TOTAL RECALL (2012)

 

This is one of the more pointless films I have seen since THE THING remake/sequel. Not because they are both using the constructs of their better predecessors, but because they do nothing to stand out and become their own film. They don’t take risks and they both ignore what made the originals so great; passion for the craft of filmmaking. John Carpenter’s THE THING told a compelling science-fiction story with practical effects and gripping tension. Paul Verhoeven’s TOTAL RECALL was an intricately plotted film that created a dangerous, compelling environment for its protagonist Douglas Quaid. Len Wiseman’s TOTAL RECALL is a completely forgettable film that lacks any kind of originality, borrowing from several films of science fiction’s past to cobble together a movie with a few hollow explosions and some good looking actors and actresses to toss into a flashy trailer and get asses in the seats. I have never thought Len Wiseman to be a great filmmaker, and unfortunately he just punctuated that point for me with this remake.

 

 

So here’s the set-up. Douglas Quaid/Hauser (Colin Farrell) is a bored blue-collar chap busting his hump for a paycheck on a robot assembly line. To make matters worse he has to come home to Kate Beckinsale… which has to be horrible(?). Doug feels like something is missing and decides to visit Rekall, a coming that implants memories of a more exciting life, but here the catch; you can’t replace existing memories.
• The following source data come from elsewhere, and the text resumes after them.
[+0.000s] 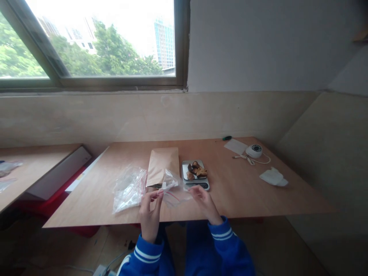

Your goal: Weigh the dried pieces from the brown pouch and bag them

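My left hand (151, 211) pinches one edge of a clear zip bag (175, 197) near the table's front edge. At the bag's other side, the fingers of my right hand (204, 201) are closed on it, just below the scale. The bag has a red stripe. Behind it lies a brown paper bag (163, 163), its mouth toward me. Several brown dried pieces (197, 170) rest on the silver scale (197, 185). A pile of clear plastic bags (130, 189) is to the left of my left hand.
On the right of the wooden table (230, 195) are a white dome camera (254, 151) with its cable, a white sheet (235, 146), a green-handled screwdriver (227, 138) and a crumpled white wrapper (273, 177). Another table (37, 161) and a red stool (54, 203) stand at left.
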A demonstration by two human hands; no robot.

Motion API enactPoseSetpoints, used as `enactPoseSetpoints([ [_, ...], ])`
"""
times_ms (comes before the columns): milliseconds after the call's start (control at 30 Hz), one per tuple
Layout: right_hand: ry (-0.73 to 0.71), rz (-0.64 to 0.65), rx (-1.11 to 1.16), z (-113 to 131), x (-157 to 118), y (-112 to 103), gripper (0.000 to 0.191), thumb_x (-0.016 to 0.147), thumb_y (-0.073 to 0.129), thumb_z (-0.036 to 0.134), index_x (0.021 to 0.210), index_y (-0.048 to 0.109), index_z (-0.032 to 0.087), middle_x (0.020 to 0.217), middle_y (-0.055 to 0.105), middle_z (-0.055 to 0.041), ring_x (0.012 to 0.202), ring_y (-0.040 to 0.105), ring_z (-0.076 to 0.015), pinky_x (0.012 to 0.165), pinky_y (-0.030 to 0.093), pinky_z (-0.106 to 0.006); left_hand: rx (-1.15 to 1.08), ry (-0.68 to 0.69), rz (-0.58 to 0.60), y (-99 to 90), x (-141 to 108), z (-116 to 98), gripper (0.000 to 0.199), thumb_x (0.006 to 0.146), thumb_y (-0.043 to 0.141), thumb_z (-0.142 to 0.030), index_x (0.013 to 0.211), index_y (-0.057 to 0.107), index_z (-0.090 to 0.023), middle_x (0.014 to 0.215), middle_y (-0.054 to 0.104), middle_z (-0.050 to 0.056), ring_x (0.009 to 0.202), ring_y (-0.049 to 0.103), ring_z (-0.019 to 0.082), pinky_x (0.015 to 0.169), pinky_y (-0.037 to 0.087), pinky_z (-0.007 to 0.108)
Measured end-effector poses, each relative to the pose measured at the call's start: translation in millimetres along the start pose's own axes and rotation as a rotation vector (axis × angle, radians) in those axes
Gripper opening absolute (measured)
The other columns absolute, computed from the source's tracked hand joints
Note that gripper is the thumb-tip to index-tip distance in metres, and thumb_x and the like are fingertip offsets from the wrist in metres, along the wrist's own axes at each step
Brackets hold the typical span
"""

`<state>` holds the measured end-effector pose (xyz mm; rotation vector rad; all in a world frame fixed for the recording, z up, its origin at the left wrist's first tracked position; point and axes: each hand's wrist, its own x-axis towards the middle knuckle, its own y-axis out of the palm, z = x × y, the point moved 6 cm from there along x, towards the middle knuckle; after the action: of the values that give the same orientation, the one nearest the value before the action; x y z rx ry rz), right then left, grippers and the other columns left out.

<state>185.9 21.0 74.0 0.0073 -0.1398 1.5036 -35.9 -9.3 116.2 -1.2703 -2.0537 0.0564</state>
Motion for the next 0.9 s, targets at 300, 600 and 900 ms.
enactPoseSetpoints([
  [300,-0.299,-0.217,-0.726,-33.7,62.8,-42.7,0.041,0.078,0.055,0.023,0.118,0.062,0.029,0.131,0.050,-0.0115,0.122,0.045,-0.0327,0.100,0.037,-0.054,-0.049,-0.038,0.127,25.2,7.7,-4.8,0.017,0.091,0.047,-0.036,0.083,0.051,-0.021,0.125,0.059,0.014,0.123,0.051,0.026,0.101,0.040,0.047],
  [600,-0.335,-0.220,-0.757,-54.8,83.8,-37.2,0.034,0.076,0.057,0.018,0.105,0.070,0.029,0.122,0.056,-0.0093,0.113,0.051,-0.0298,0.096,0.042,-0.050,-0.057,-0.118,0.166,41.6,-7.8,-5.4,0.017,0.093,0.041,-0.037,0.088,0.047,-0.022,0.092,0.067,0.009,0.090,0.067,0.021,0.075,0.053,0.034],
  [900,-0.304,-0.192,-0.729,-51.5,86.6,-42.2,0.022,0.075,0.064,0.019,0.092,0.073,0.027,0.119,0.058,-0.0093,0.113,0.051,-0.0300,0.096,0.042,-0.049,-0.081,-0.142,0.188,45.7,-3.6,-9.0,0.019,0.093,0.041,-0.038,0.090,0.048,-0.021,0.102,0.066,0.012,0.093,0.066,0.023,0.078,0.052,0.035],
])
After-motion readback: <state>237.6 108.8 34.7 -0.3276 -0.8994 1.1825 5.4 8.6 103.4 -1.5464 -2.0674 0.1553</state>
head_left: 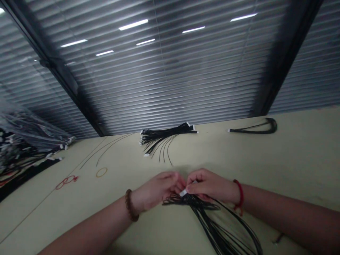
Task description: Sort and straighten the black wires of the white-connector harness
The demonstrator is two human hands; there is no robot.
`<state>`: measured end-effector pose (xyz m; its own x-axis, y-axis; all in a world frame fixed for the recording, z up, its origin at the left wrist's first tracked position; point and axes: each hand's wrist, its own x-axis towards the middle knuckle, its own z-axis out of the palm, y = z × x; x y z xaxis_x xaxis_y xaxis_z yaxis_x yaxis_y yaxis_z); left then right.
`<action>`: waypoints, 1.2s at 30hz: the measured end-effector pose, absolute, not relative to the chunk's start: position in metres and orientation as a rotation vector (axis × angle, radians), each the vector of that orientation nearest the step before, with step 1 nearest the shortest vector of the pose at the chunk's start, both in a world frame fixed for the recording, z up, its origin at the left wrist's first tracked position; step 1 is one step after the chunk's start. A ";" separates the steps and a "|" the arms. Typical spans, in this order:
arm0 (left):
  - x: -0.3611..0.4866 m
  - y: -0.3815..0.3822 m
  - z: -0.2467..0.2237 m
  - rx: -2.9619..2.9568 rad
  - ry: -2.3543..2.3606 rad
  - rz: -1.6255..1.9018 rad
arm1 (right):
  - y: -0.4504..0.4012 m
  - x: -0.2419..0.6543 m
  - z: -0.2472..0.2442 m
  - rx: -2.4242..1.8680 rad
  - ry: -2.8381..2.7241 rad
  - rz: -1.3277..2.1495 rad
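A bundle of thin black wires (209,226) runs from between my hands toward the bottom edge, with loose wire ends fanning out to the left. My right hand (207,184) is closed, pinching a small white connector (183,192) between thumb and fingers. Close against it, my left hand (166,187) has its fingers curled over the black wires just left of the connector. Its fingertips are blurred and partly hidden. One wire loop bows out to the right beneath my right wrist.
Behind my hands lies a pile of black wire harnesses (167,134) with white connectors. A looped harness (255,130) rests farther right. Red ties (65,182) and a yellow rubber band (101,172) lie on the left. Plastic-wrapped harnesses (34,131) fill the far left; window blinds (170,78) border the table.
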<state>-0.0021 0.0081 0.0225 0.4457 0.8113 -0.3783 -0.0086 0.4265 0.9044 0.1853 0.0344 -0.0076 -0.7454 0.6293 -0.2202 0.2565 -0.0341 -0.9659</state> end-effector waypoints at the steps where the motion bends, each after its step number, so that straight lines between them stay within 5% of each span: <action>1: -0.001 0.005 0.023 1.032 0.986 0.619 | 0.034 0.185 -0.007 -0.948 -1.967 1.853; 13: -0.012 0.008 0.001 1.166 0.917 0.646 | 0.024 0.172 -0.018 -1.111 -1.927 1.665; 36: -0.026 0.006 0.000 1.150 0.914 0.541 | 0.020 0.175 -0.017 -0.660 -2.198 1.396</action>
<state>-0.0257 0.0065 0.0003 0.5419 0.7725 -0.3311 0.0807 0.3443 0.9354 0.1751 0.0199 -0.0172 -0.7834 0.6103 0.1174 0.1533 0.3728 -0.9152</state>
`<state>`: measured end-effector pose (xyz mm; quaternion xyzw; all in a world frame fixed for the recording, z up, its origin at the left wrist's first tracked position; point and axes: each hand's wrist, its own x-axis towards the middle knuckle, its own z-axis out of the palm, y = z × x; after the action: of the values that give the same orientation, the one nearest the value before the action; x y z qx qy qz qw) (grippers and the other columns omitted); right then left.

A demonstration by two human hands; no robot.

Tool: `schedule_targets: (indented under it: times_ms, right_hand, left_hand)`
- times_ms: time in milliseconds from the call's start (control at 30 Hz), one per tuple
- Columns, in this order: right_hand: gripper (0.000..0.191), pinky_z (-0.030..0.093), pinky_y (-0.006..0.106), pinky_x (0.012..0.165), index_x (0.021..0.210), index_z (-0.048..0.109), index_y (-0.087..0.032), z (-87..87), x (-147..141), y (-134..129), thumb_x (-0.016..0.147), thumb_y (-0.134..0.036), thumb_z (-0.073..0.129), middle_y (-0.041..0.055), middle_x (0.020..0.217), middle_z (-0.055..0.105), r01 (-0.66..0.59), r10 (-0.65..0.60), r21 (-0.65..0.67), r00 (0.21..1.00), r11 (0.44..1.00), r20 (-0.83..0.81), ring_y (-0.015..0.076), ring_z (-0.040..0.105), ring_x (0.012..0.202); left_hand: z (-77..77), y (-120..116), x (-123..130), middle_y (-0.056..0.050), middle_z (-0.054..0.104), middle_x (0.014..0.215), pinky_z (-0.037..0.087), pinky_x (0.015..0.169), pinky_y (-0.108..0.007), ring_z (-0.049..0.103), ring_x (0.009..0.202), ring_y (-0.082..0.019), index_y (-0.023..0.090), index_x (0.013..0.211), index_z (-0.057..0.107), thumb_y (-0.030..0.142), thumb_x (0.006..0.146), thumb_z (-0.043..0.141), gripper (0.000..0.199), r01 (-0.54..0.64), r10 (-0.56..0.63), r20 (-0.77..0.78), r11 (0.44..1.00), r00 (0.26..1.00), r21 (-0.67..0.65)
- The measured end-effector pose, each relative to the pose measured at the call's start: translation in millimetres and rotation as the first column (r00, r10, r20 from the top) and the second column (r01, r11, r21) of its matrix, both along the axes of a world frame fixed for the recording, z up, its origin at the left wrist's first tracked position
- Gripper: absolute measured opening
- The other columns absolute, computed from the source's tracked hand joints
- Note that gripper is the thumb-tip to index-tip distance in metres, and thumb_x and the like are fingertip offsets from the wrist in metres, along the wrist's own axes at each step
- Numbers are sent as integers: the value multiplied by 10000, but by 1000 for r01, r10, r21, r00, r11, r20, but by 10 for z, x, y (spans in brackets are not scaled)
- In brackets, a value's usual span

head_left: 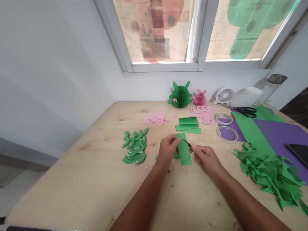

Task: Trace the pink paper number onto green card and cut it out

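My left hand (167, 148) pinches the upper end of a green paper strip (185, 154) that carries curved outlines. From the right, my right hand (207, 158) grips small scissors (186, 143); their dark, thin blades reach the strip's upper part, and the handles are hidden in my fingers. Partly behind my left hand lie another green paper piece (176, 156) and a small pink piece (149, 168). Just beyond the held strip are flat green strips (192, 130) and a folded green paper stack (188, 122).
Curved green cutouts (136, 150) lie left; green scraps (271, 175) are heaped right. Pink cutouts (157, 118), tape rolls (227, 134), black scissors (245, 111) and purple sheets (284, 134) lie farther back. A green honeycomb figure (181, 96), pink figure (200, 97) and fan (224, 95) stand by the wall.
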<state>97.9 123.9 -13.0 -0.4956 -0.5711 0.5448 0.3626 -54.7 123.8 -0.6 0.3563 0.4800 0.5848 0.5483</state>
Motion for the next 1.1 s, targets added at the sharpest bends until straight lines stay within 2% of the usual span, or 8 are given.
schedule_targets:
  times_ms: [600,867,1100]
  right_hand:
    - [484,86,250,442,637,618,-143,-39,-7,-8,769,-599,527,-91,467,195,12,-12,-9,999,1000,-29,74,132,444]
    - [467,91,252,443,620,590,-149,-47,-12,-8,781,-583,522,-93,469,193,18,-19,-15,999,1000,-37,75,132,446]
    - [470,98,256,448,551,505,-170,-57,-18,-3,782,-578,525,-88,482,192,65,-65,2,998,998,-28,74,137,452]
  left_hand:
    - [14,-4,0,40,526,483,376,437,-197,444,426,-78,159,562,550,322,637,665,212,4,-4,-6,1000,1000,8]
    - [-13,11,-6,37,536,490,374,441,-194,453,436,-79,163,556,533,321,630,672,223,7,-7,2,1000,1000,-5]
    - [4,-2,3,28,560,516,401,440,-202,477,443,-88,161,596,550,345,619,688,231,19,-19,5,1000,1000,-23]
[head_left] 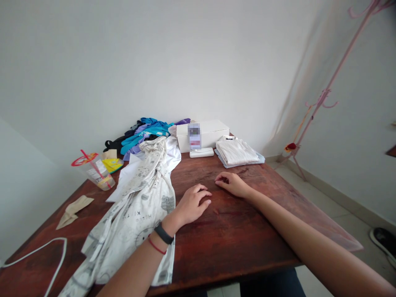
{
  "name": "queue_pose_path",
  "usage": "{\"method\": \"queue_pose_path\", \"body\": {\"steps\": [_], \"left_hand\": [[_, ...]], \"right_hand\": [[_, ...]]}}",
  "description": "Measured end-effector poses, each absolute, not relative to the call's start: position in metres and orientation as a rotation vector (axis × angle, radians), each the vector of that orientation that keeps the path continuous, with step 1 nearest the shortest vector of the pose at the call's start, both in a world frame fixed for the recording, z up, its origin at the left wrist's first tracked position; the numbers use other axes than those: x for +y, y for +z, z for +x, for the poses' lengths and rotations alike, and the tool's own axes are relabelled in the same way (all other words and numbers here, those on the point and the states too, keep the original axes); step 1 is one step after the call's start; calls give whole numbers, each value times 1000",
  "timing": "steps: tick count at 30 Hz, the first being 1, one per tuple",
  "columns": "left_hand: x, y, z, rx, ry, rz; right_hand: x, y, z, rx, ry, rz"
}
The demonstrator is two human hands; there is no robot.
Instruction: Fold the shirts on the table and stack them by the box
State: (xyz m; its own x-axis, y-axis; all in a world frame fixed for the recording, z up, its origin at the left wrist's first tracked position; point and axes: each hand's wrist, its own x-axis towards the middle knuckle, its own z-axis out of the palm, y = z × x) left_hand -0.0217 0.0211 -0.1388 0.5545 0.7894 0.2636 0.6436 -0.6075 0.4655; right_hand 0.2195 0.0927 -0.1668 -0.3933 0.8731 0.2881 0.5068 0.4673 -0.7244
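My left hand (194, 203) hovers over or rests on the dark wooden table (222, 235), fingers apart and nothing in them. It is beside a long white printed garment (148, 214) with grey figures and letters, which lies spread from the front edge towards the back. A black band and a red string circle my left wrist. Across from it, my right hand (233, 184) is loosely curled near the tabletop, a gap showing between thumb and fingers and no object visible there. Folded light-coloured clothes (236, 151) are stacked just beyond my right hand.
Behind stand a white box (212, 131), an upright card or screen (194, 142) and a white device (201, 153). Blue and purple clothes (151, 130) heap at back left, near a tilted plastic cup (98, 173). A white hanger (63, 247) lies front left; a pink rack (324, 97) stands right.
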Motion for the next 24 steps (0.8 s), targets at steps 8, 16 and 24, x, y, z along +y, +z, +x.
{"method": "queue_pose_path", "body": {"steps": [8,16,24], "left_hand": [[22,-141,-22,1186,645,2482],[22,-140,-22,1182,654,2475],[27,-139,-22,1164,709,2438]], "right_hand": [[91,-165,219,-2062,718,-1143],[91,-164,219,-2074,715,-1133],[90,-162,218,-2070,727,-1104]]}}
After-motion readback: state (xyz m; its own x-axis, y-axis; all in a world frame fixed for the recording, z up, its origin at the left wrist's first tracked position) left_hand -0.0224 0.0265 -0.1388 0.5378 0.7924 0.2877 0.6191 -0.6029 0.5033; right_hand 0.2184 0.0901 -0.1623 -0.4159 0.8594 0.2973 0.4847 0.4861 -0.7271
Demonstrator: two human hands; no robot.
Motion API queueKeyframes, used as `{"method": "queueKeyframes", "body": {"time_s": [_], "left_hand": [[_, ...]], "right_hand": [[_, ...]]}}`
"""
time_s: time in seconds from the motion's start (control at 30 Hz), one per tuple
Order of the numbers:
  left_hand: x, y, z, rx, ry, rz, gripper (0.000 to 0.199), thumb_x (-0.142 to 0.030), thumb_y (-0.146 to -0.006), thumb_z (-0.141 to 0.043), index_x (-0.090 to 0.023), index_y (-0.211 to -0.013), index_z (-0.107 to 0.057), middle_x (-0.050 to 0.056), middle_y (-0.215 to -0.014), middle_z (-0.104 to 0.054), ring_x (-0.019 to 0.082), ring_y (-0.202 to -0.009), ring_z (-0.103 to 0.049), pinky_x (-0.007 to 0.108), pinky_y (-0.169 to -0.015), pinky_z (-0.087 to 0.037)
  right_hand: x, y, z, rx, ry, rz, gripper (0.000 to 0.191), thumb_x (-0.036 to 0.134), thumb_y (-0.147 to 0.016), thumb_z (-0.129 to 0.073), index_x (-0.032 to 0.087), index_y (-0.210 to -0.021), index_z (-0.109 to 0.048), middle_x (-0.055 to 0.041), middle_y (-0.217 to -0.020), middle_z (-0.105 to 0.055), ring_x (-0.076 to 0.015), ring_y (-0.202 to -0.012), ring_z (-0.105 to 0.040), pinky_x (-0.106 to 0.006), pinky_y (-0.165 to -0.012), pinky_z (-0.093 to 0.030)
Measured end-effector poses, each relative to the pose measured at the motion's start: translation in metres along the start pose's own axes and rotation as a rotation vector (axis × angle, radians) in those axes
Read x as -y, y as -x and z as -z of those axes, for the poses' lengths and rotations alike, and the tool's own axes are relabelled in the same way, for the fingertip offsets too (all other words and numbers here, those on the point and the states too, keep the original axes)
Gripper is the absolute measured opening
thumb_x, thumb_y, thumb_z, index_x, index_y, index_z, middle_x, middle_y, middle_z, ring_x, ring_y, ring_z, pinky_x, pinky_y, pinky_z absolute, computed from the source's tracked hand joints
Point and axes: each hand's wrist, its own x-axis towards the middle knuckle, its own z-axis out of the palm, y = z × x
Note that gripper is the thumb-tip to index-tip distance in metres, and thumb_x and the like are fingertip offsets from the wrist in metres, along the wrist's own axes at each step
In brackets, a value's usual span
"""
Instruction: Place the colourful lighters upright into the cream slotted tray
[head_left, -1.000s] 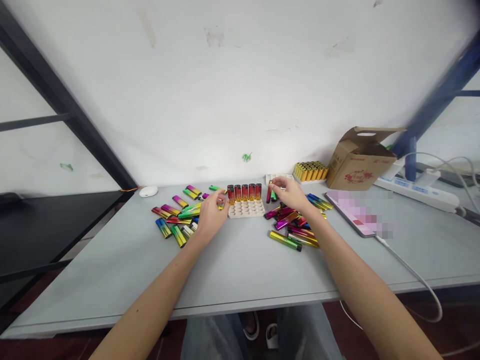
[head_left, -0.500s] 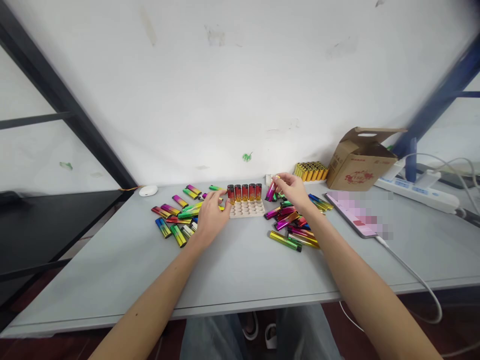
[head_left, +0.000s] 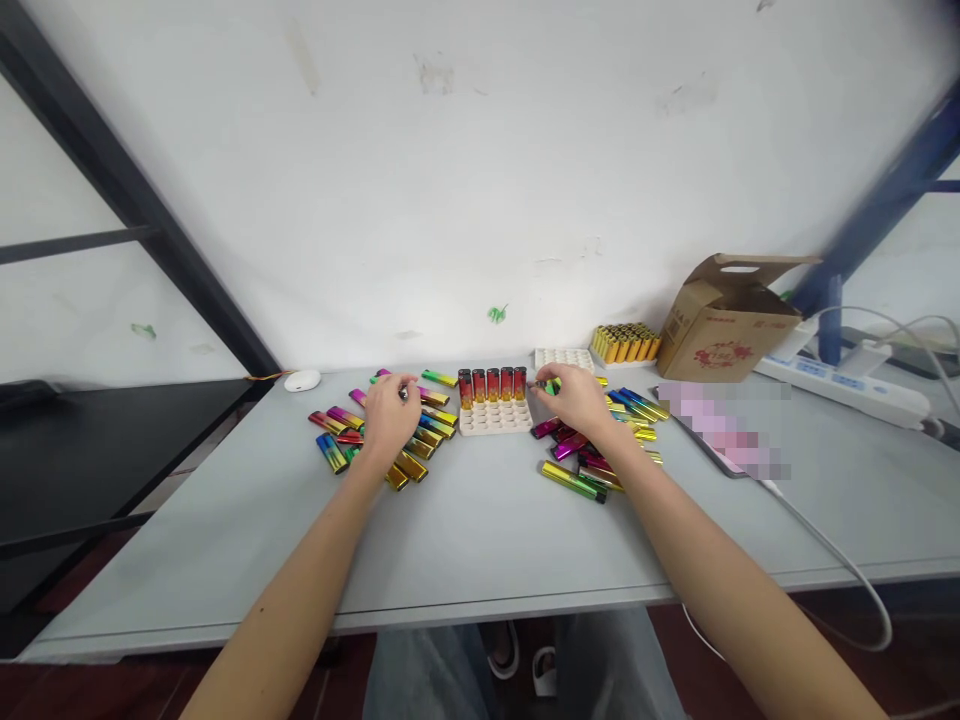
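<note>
My left hand [head_left: 390, 415] is over the left pile of shiny lighters [head_left: 431, 430]. Its fingers are closed on a lighter [head_left: 403, 393], of which only a dark end shows. In the middle, a cream tray with holes [head_left: 496, 420] holds a back row of red-and-gold lighters [head_left: 493, 385], upright with dark ends up; the front holes are bare. Just right of the tray, my right hand [head_left: 576, 400] pinches a lighter [head_left: 540, 385] by its dark end, most of it hidden. Below that hand lies the right pile of lighters [head_left: 571, 446].
Against the wall stand a second cream tray [head_left: 562, 358], a block of upright yellow lighters [head_left: 626, 345] and an open cardboard box [head_left: 731, 335]. To the right lie a phone [head_left: 705, 425] with its cable and a white power strip [head_left: 847, 390]. A white case [head_left: 302, 380] sits far left.
My left hand has moved left from the tray onto the left pile. My right hand has lowered slightly; the purple lighter it held upright is no longer visible there. The second tray is uncovered.
</note>
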Motion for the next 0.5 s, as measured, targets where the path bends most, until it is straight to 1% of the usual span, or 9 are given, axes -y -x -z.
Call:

If you have a mistress on the side you can’t implant a memory of a mistress, doing so apparently creates a bad case of the lobotomies. Well, our guy Doug wants to have the memory of a secret agent but that’s when things go south, bullets fly, things explode, and the movie goes from fun to forgettable in matter of minutes. Along the way we get a few nice nods to the original, in one case three nice nods to the original, but we also don’t have a chance to get our ass to mars, and we don’t have Kuato. That’s right original TOTAL RECALL fans, no fucking Kuato. This is like remaking EMPIRE STRIKES BACK without Yoda, I just slapped myself for even thinking about that, but you get the point.

 

 

The first 45 minutes are filled with good looking, though mindless, set pieces for Collin Farrell to crash through and Kate Beckinsale (as Quaid’s wife) to shoot through but there is 76 more minutes of film left. You would think in a story about questioning what’s real and what’s not you would be able to create some natural tension but this film just constantly feels like it’s in a rush to defeat itself. It never creates the pace of the original which was so much more measured and allowed those moments to exist. Wiseman seems to be more concerned with how things look rather than how things progress. And they look great, production designer Patrick Tatopoulos does a nice job of creating a lived-in BLADE RUNNER-esque environment, but that is where the compliments end. The rest of the film is filled with an awful performance by Jessica Biel who delivers every line at the same volume, poorly developed characters, a blink and you miss him Bill Nighy who is criminally underused, and a film that seems to be okay with stealing from MINORITY REPORT, TERMINATOR, the previously referenced BLADE RUNNER, and others.

 

 

I have come to accept remakes. The water is wet, the sky is blue, and Hollywood is going to remake films. I get it. But bring something new to the table. When the audience knows how the tricks work, the magic show is a lot less entertaining, and Paul Verhoeven is the better magician in this case; he created a brilliant film and Len Wiseman created a shoulder-shrug that I will never think about after I complete this sentence.